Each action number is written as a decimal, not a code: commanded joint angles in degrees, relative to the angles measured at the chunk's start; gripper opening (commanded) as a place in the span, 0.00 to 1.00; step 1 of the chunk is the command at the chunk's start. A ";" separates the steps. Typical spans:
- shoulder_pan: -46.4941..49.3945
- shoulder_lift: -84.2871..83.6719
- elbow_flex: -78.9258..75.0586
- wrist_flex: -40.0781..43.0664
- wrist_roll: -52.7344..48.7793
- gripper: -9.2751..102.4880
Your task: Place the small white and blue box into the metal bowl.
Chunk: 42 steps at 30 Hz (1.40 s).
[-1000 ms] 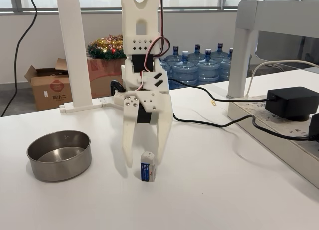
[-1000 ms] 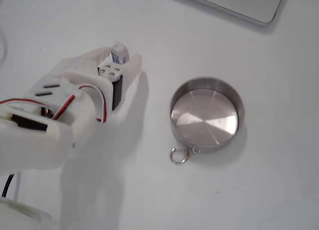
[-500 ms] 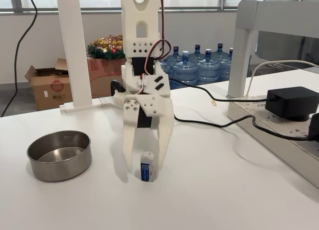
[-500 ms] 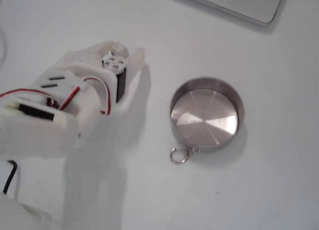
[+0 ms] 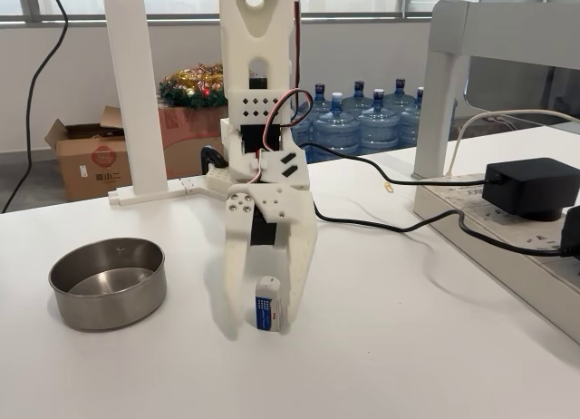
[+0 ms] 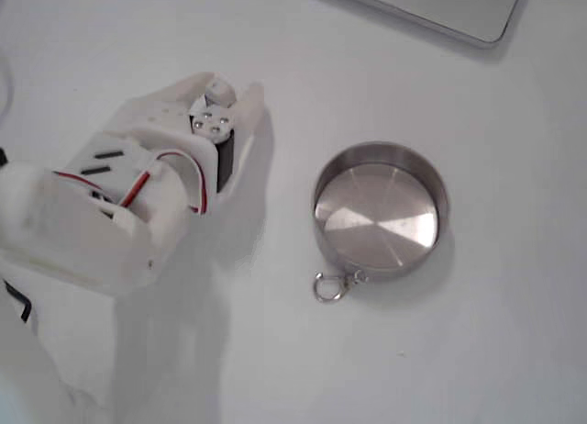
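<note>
The small white and blue box (image 5: pixel 267 309) stands upright on the white table, its blue panel facing the camera. My white gripper (image 5: pixel 263 316) points straight down over it, open, with one finger on each side of the box and the tips near the tabletop. The right finger looks close to the box; a gap remains on the left. From above, my gripper (image 6: pixel 226 86) covers most of the box (image 6: pixel 218 87). The metal bowl (image 5: pixel 109 306) sits empty to the left in one fixed view and to the right of the gripper, bowl (image 6: pixel 376 209), in the view from above.
A small metal key ring (image 6: pixel 328 285) lies against the bowl's rim. A black power adapter (image 5: pixel 531 187) and its cable (image 5: pixel 390 225) lie on the right by a white rack (image 5: pixel 449 92). A laptop corner (image 6: pixel 440 6) lies at the table's far edge.
The gripper has come down lower around the box, and the arm has tilted more upright over it. Box and bowl have stayed in place.
</note>
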 commanded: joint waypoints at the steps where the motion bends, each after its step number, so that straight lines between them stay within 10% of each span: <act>1: 0.35 0.53 -0.18 -1.05 -0.09 0.15; 42: 26.54 37.71 21.27 -0.88 -6.15 0.06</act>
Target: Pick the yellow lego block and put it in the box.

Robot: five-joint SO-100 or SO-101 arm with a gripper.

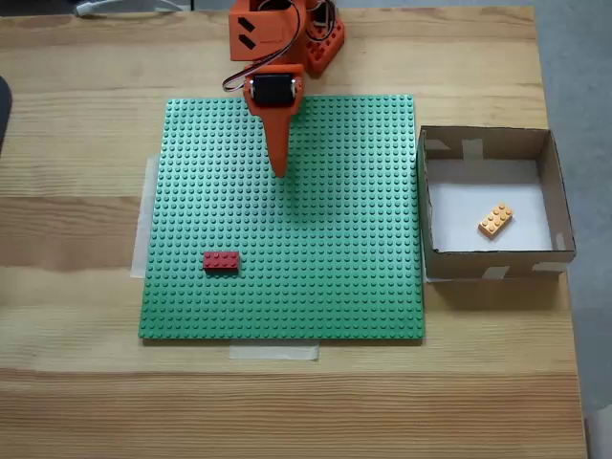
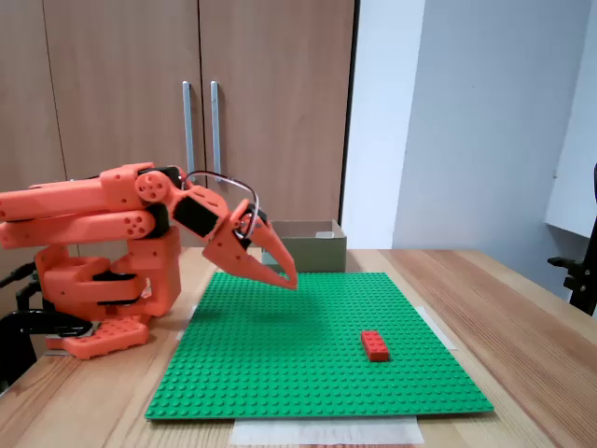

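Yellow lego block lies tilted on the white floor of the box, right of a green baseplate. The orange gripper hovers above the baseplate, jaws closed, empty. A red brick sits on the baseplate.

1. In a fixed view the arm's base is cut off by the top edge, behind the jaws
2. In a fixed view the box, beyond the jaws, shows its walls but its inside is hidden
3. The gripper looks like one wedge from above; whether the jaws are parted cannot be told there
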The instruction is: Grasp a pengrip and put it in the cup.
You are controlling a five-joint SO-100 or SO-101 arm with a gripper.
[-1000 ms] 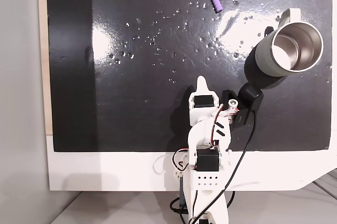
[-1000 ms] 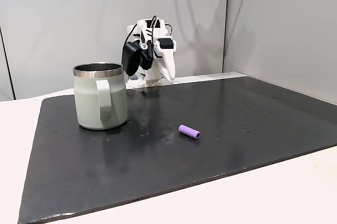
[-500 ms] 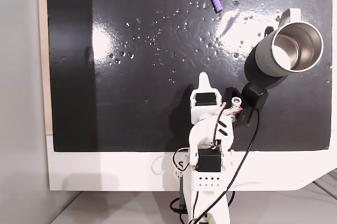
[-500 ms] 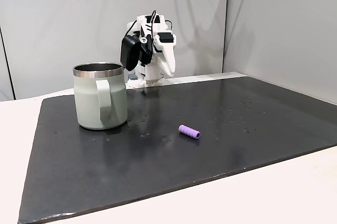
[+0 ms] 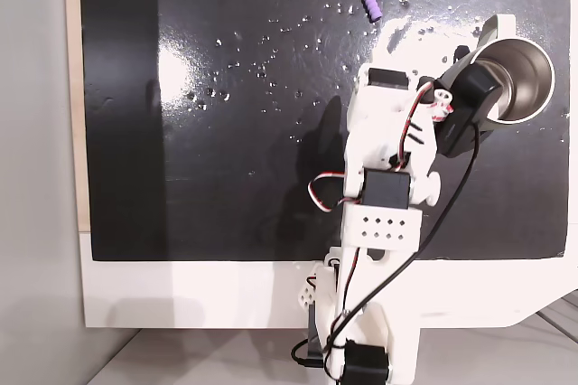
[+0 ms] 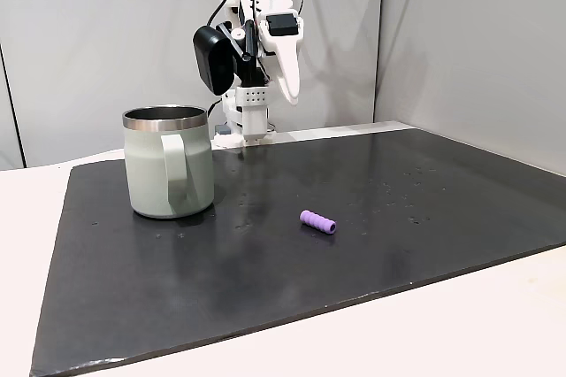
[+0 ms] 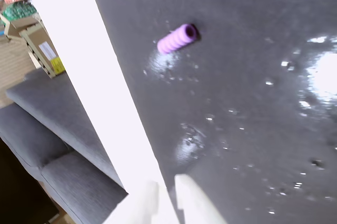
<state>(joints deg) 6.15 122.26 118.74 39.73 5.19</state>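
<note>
The lilac pengrip (image 5: 370, 4) lies alone on the black mat near its far edge, also seen at the mat's middle (image 6: 318, 221) and in the wrist view (image 7: 177, 38). The grey-green cup (image 6: 168, 165) stands upright with its steel inside (image 5: 528, 64) partly covered by the arm's black wrist camera. My gripper (image 6: 290, 94) hangs high above the mat, pointing down, well short of the pengrip. Its white fingertips (image 7: 195, 200) sit close together at the bottom of the wrist view (image 7: 167, 195), with nothing between them.
The black mat (image 5: 226, 132) has small white specks and glare patches. A white table border (image 7: 105, 77) runs along its edge, with a grey sofa (image 7: 47, 145) and cardboard boxes beyond. The arm's base (image 6: 243, 125) stands behind the cup.
The arm has lifted from its folded pose and swung forward over the mat. In the top view its wrist camera now overlaps the cup. Pengrip and cup have not moved.
</note>
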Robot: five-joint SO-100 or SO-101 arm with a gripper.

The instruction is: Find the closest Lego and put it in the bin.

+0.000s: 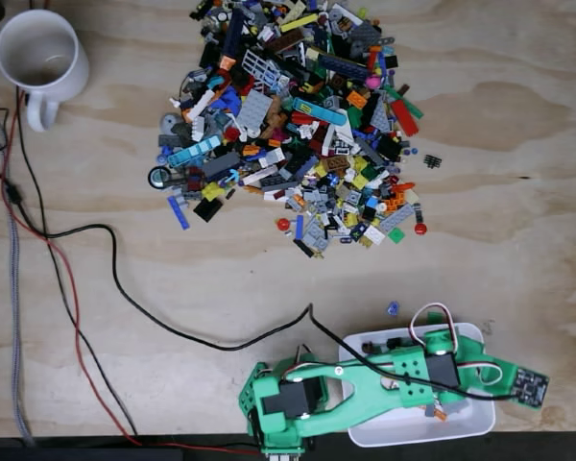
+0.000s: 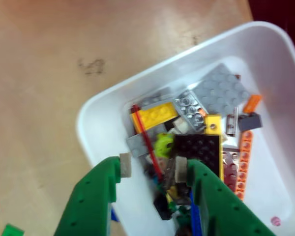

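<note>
The white bin (image 1: 370, 434) sits at the table's near edge, right of centre, with my green arm (image 1: 365, 384) stretched across it. In the wrist view the bin (image 2: 101, 130) holds several Lego pieces, among them a yellow brick (image 2: 155, 114), a grey plate (image 2: 221, 91) and a black plate (image 2: 196, 150). My gripper (image 2: 152, 168) hangs open over the bin's near wall with nothing held between its green fingers (image 2: 96, 191). A small blue Lego (image 1: 393, 308) lies loose on the wood just beyond the bin.
A big heap of mixed Lego (image 1: 298, 125) covers the table's far middle. A white mug (image 1: 40, 58) stands at the far left. Black and red cables (image 1: 67, 279) run down the left side and across to the arm.
</note>
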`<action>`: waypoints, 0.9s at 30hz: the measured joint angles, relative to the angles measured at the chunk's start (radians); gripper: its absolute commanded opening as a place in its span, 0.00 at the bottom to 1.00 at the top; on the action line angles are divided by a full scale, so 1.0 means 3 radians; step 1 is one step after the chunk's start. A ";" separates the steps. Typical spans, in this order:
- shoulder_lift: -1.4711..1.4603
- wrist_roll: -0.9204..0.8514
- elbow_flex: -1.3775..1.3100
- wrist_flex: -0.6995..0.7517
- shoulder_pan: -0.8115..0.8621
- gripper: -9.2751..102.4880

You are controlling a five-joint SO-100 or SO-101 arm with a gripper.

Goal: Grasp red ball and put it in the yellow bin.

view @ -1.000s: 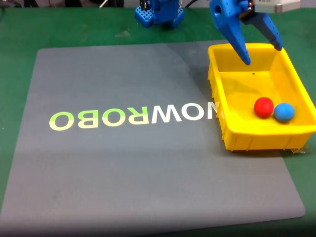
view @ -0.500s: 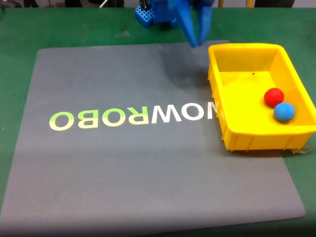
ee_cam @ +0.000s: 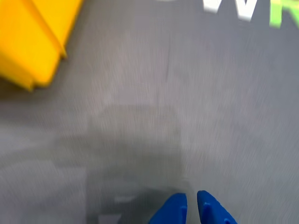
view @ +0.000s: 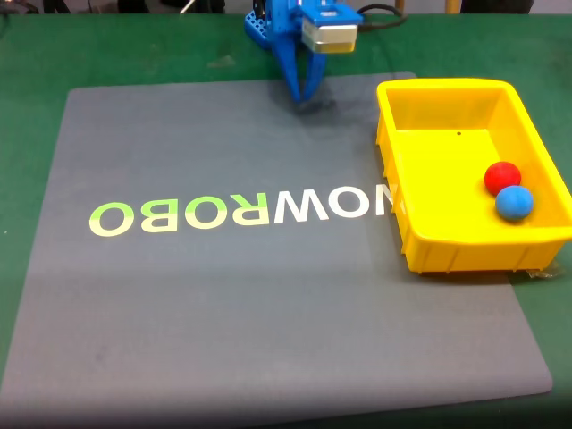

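Pointing down at the grey mat [view: 223, 295] near its far edge, the gripper [view: 302, 96] hangs with its fingers nearly together and nothing between them, well clear of the yellow bin [view: 393, 192]. Farther right, the red ball [view: 502, 177] rests inside against the blue ball [view: 514, 203], so the job looks done.

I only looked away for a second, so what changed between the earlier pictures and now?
The gripper swung from above the yellow bin leftward in the fixed view, back over the grey mat near the arm's base, and closed. The red ball rolled slightly right and up inside the bin. The blue ball and bin stayed put.
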 measured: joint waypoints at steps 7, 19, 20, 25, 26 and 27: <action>0.0481 0.0184 0.0056 0.0701 -0.0051 0.08; 0.0522 0.0169 0.0148 0.1069 0.0118 0.08; 0.0522 0.0169 0.0153 0.1110 0.0148 0.08; 0.0527 0.0174 0.0159 0.1217 0.0251 0.08; 0.0527 0.0184 0.0159 0.1222 0.0251 0.08; 0.0532 0.0189 0.0159 0.1232 0.0251 0.08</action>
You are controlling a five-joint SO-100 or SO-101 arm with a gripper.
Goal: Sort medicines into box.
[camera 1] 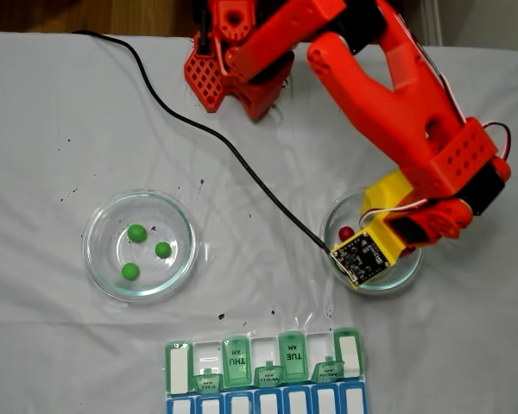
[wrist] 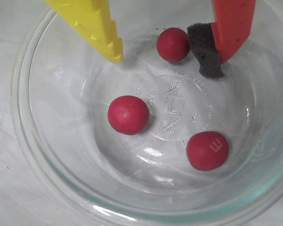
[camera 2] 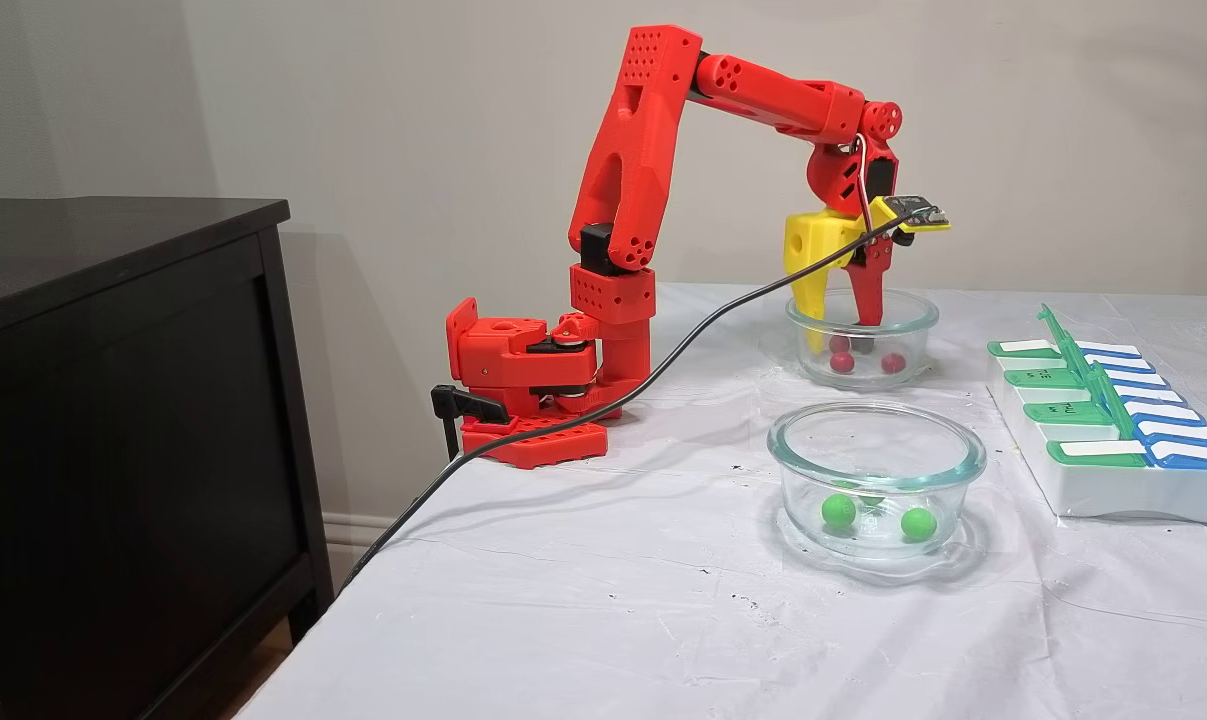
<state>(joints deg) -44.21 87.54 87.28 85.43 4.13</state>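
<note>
Step in hand: picking a red pill out of the red-pill dish (wrist: 28, 155), nothing sorted into the box (camera 1: 263, 375) yet as far as visible. Gripper (wrist: 167, 59) is lowered inside that dish, jaws apart, gripping nothing. The yellow finger (wrist: 96, 28) and the red finger (wrist: 231, 26) with its black foam pad (wrist: 205, 52) straddle the top red pill (wrist: 173, 44); the pill sits just beside the pad, looks touching or nearly so.

Other two red pills (wrist: 128, 114) (wrist: 207, 150) lie nearer the dish centre, apart from the fingers. Three green pills (camera 1: 143, 251) sit in the second dish (camera 1: 99, 259), well apart from the red-pill dish, left of it in the top-down fixed view. The box lies below the red-pill dish in that view, several green lids flipped open.

Next move, my guess: close on the straddled pill, lift clear of the rim, carry to an open compartment.

Materials: dishes clear glass, round, curved slippery floor, embossed mark at centre. Pills smooth, glossy, round, likely to roll away when squeezed. Yellow finger hard plastic with serrated edge. Table (camera 2: 583, 600) covered in wrinkled white sheet
</note>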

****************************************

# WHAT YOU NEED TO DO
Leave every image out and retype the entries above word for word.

# REPLY
Each action number is written as a decimal, not a code: commanded joint angles in degrees, relative to the angles measured at the chunk's start; gripper opening (commanded) as a place in the span, 0.00 to 1.00; step 1 of the chunk is the command at the chunk's start. A ";" separates the steps. Typical spans:
- shoulder_pan: -46.4941..49.3945
- shoulder_lift: -84.2871..83.6719
- elbow_flex: -78.9258..75.0586
- wrist_flex: -40.0781..43.0664
- wrist_roll: -52.7344..48.7793
- gripper: -9.2751..102.4880
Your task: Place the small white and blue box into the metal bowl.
Chunk: 42 steps at 30 Hz (1.40 s).
[-1000 ms] 
[-1000 ms] 
[-500 ms] 
[-500 ms] 
[+0 ms] 
[+0 ms] 
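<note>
The small white and blue box (image 5: pixel 267 309) stands upright on the white table, its blue panel facing the camera. My white gripper (image 5: pixel 263 316) points straight down over it, open, with one finger on each side of the box and the tips near the tabletop. The right finger looks close to the box; a gap remains on the left. From above, my gripper (image 6: pixel 226 86) covers most of the box (image 6: pixel 218 87). The metal bowl (image 5: pixel 109 306) sits empty to the left in one fixed view and to the right of the gripper, bowl (image 6: pixel 376 209), in the view from above.
A small metal key ring (image 6: pixel 328 285) lies against the bowl's rim. A black power adapter (image 5: pixel 531 187) and its cable (image 5: pixel 390 225) lie on the right by a white rack (image 5: pixel 449 92). A laptop corner (image 6: pixel 440 6) lies at the table's far edge.
The gripper has come down lower around the box, and the arm has tilted more upright over it. Box and bowl have stayed in place.
</note>
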 commanded: joint waypoints at the steps where the motion bends, each after its step number, so that straight lines between them stay within 10% of each span: <act>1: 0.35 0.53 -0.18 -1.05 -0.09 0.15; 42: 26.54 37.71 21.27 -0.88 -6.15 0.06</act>
Target: Pick the yellow lego block and put it in the box.

Robot: five-joint SO-100 or SO-101 arm with a gripper.


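Yellow lego block lies tilted on the white floor of the box, right of a green baseplate. The orange gripper hovers above the baseplate, jaws closed, empty. A red brick sits on the baseplate.

1. In a fixed view the arm's base is cut off by the top edge, behind the jaws
2. In a fixed view the box, beyond the jaws, shows its walls but its inside is hidden
3. The gripper looks like one wedge from above; whether the jaws are parted cannot be told there
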The instruction is: Grasp a pengrip and put it in the cup.
You are controlling a five-joint SO-100 or SO-101 arm with a gripper.
[-1000 ms] 
[-1000 ms] 
[-500 ms] 
[-500 ms] 
[+0 ms] 
[+0 ms] 
[+0 ms] 
<state>(joints deg) 6.15 122.26 118.74 39.73 5.19</state>
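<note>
The lilac pengrip (image 5: 370, 4) lies alone on the black mat near its far edge, also seen at the mat's middle (image 6: 318, 221) and in the wrist view (image 7: 177, 38). The grey-green cup (image 6: 168, 165) stands upright with its steel inside (image 5: 528, 64) partly covered by the arm's black wrist camera. My gripper (image 6: 290, 94) hangs high above the mat, pointing down, well short of the pengrip. Its white fingertips (image 7: 195, 200) sit close together at the bottom of the wrist view (image 7: 167, 195), with nothing between them.
The black mat (image 5: 226, 132) has small white specks and glare patches. A white table border (image 7: 105, 77) runs along its edge, with a grey sofa (image 7: 47, 145) and cardboard boxes beyond. The arm's base (image 6: 243, 125) stands behind the cup.
The arm has lifted from its folded pose and swung forward over the mat. In the top view its wrist camera now overlaps the cup. Pengrip and cup have not moved.
</note>
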Robot: five-joint SO-100 or SO-101 arm with a gripper.

The instruction is: Find the closest Lego and put it in the bin.

+0.000s: 
+0.000s: 

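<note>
The white bin (image 1: 370, 434) sits at the table's near edge, right of centre, with my green arm (image 1: 365, 384) stretched across it. In the wrist view the bin (image 2: 101, 130) holds several Lego pieces, among them a yellow brick (image 2: 155, 114), a grey plate (image 2: 221, 91) and a black plate (image 2: 196, 150). My gripper (image 2: 152, 168) hangs open over the bin's near wall with nothing held between its green fingers (image 2: 96, 191). A small blue Lego (image 1: 393, 308) lies loose on the wood just beyond the bin.
A big heap of mixed Lego (image 1: 298, 125) covers the table's far middle. A white mug (image 1: 40, 58) stands at the far left. Black and red cables (image 1: 67, 279) run down the left side and across to the arm.
</note>
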`<action>`: waypoints, 0.9s at 30hz: the measured joint angles, relative to the angles measured at the chunk's start (radians); gripper: its absolute commanded opening as a place in its span, 0.00 at the bottom to 1.00 at the top; on the action line angles are divided by a full scale, so 1.0 means 3 radians; step 1 is one step after the chunk's start. A ";" separates the steps. Typical spans, in this order:
- shoulder_lift: -1.4711..1.4603
- wrist_roll: -0.9204..0.8514
- elbow_flex: -1.3775..1.3100
- wrist_flex: -0.6995..0.7517
- shoulder_pan: -0.8115..0.8621
- gripper: -9.2751..102.4880

You are controlling a five-joint SO-100 or SO-101 arm with a gripper.

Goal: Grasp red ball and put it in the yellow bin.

view @ -1.000s: 
view @ -0.500s: 
ee_cam @ +0.000s: 
view @ +0.000s: 

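Pointing down at the grey mat [view: 223, 295] near its far edge, the gripper [view: 302, 96] hangs with its fingers nearly together and nothing between them, well clear of the yellow bin [view: 393, 192]. Farther right, the red ball [view: 502, 177] rests inside against the blue ball [view: 514, 203], so the job looks done.

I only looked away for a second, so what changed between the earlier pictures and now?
The gripper swung from above the yellow bin leftward in the fixed view, back over the grey mat near the arm's base, and closed. The red ball rolled slightly right and up inside the bin. The blue ball and bin stayed put.
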 measured: joint waypoints at steps 7, 19, 20, 25, 26 and 27: <action>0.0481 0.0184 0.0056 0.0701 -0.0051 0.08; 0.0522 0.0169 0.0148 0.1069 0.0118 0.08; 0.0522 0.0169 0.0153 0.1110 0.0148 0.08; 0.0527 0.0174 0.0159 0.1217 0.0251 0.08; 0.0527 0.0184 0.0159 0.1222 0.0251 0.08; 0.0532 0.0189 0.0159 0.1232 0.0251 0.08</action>
You are controlling a five-joint SO-100 or SO-101 arm with a gripper.
Goal: Sort medicines into box.
[camera 1] 
[wrist] 
[camera 2] 
<state>(joints deg) -44.21 87.54 87.28 85.43 4.13</state>
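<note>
Step in hand: picking a red pill out of the red-pill dish (wrist: 28, 155), nothing sorted into the box (camera 1: 263, 375) yet as far as visible. Gripper (wrist: 167, 59) is lowered inside that dish, jaws apart, gripping nothing. The yellow finger (wrist: 96, 28) and the red finger (wrist: 231, 26) with its black foam pad (wrist: 205, 52) straddle the top red pill (wrist: 173, 44); the pill sits just beside the pad, looks touching or nearly so.

Other two red pills (wrist: 128, 114) (wrist: 207, 150) lie nearer the dish centre, apart from the fingers. Three green pills (camera 1: 143, 251) sit in the second dish (camera 1: 99, 259), well apart from the red-pill dish, left of it in the top-down fixed view. The box lies below the red-pill dish in that view, several green lids flipped open.

Next move, my guess: close on the straddled pill, lift clear of the rim, carry to an open compartment.

Materials: dishes clear glass, round, curved slippery floor, embossed mark at centre. Pills smooth, glossy, round, likely to roll away when squeezed. Yellow finger hard plastic with serrated edge. Table (camera 2: 583, 600) covered in wrinkled white sheet
</note>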

Nothing remains to be added to this answer.